All of the entries are to be restated word for word.

(Source records)
"""
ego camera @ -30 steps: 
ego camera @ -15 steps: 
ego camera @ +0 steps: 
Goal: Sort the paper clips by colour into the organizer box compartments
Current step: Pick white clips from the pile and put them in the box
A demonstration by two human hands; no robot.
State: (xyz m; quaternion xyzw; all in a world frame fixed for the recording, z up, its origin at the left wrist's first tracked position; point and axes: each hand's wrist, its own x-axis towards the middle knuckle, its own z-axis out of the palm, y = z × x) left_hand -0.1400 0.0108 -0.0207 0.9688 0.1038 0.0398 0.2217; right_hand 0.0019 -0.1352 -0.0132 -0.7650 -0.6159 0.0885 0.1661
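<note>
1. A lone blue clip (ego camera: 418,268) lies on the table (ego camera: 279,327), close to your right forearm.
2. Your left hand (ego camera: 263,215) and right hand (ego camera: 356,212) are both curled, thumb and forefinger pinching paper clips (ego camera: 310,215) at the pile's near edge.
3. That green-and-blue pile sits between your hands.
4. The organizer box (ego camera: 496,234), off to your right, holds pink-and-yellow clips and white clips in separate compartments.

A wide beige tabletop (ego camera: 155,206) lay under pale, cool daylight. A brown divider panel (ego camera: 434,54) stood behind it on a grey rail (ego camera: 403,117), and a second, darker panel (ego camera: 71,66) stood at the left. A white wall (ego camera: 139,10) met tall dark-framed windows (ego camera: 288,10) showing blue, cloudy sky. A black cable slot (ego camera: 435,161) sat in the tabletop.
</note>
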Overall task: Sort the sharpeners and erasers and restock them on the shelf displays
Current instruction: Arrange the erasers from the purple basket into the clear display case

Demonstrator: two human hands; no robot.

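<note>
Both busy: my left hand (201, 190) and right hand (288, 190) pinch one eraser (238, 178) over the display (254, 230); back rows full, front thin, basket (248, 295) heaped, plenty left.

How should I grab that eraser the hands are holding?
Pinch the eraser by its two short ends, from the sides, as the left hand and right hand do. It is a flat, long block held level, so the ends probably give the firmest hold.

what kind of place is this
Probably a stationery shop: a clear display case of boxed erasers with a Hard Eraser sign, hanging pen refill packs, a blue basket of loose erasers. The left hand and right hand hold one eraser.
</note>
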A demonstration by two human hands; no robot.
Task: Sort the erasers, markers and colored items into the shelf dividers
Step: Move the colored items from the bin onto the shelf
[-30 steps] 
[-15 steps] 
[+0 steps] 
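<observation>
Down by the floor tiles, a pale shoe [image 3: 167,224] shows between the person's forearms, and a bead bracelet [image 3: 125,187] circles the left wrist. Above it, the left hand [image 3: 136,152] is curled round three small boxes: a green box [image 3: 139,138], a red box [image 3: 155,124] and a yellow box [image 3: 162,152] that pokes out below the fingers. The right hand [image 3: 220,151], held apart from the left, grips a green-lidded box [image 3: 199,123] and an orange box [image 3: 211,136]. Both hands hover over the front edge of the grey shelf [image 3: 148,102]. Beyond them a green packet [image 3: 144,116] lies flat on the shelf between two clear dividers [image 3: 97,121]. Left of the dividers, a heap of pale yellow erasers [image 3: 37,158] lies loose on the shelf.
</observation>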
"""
#### Problem solution:
ego camera @ -30 steps: 
ego camera @ -15 steps: 
ego camera @ +0 steps: 
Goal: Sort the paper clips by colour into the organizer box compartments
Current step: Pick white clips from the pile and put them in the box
A demonstration by two human hands; no robot.
State: (xyz m; quaternion xyzw; all in a world frame fixed for the recording, z up, its origin at the left wrist's first tracked position; point and axes: each hand's wrist, its own x-axis towards the middle knuckle, its own z-axis out of the palm, y = z × x) left_hand -0.1400 0.0108 -0.0207 0.9688 0.1038 0.0398 0.2217; right_hand 0.0019 -0.1352 -0.0132 -0.7650 -0.6159 0.0885 0.1661
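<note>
1. A lone blue clip (ego camera: 418,268) lies on the table (ego camera: 279,327), close to your right forearm.
2. Your left hand (ego camera: 263,215) and right hand (ego camera: 356,212) are both curled, thumb and forefinger pinching paper clips (ego camera: 310,215) at the pile's near edge.
3. That green-and-blue pile sits between your hands.
4. The organizer box (ego camera: 496,234), off to your right, holds pink-and-yellow clips and white clips in separate compartments.

A wide beige tabletop (ego camera: 155,206) lay under pale, cool daylight. A brown divider panel (ego camera: 434,54) stood behind it on a grey rail (ego camera: 403,117), and a second, darker panel (ego camera: 71,66) stood at the left. A white wall (ego camera: 139,10) met tall dark-framed windows (ego camera: 288,10) showing blue, cloudy sky. A black cable slot (ego camera: 435,161) sat in the tabletop.
</note>
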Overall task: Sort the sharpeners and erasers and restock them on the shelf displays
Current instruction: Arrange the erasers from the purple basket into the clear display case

Demonstrator: two human hands; no robot.

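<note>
Both busy: my left hand (201, 190) and right hand (288, 190) pinch one eraser (238, 178) over the display (254, 230); back rows full, front thin, basket (248, 295) heaped, plenty left.

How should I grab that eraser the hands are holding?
Pinch the eraser by its two short ends, from the sides, as the left hand and right hand do. It is a flat, long block held level, so the ends probably give the firmest hold.

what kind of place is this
Probably a stationery shop: a clear display case of boxed erasers with a Hard Eraser sign, hanging pen refill packs, a blue basket of loose erasers. The left hand and right hand hold one eraser.
</note>
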A demonstration by two human hands; no robot.
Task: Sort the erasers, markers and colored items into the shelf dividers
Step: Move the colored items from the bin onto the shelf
[-30 steps] 
[-15 steps] 
[+0 steps] 
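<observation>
Down by the floor tiles, a pale shoe [image 3: 167,224] shows between the person's forearms, and a bead bracelet [image 3: 125,187] circles the left wrist. Above it, the left hand [image 3: 136,152] is curled round three small boxes: a green box [image 3: 139,138], a red box [image 3: 155,124] and a yellow box [image 3: 162,152] that pokes out below the fingers. The right hand [image 3: 220,151], held apart from the left, grips a green-lidded box [image 3: 199,123] and an orange box [image 3: 211,136]. Both hands hover over the front edge of the grey shelf [image 3: 148,102]. Beyond them a green packet [image 3: 144,116] lies flat on the shelf between two clear dividers [image 3: 97,121]. Left of the dividers, a heap of pale yellow erasers [image 3: 37,158] lies loose on the shelf.
</observation>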

With that, the output is done.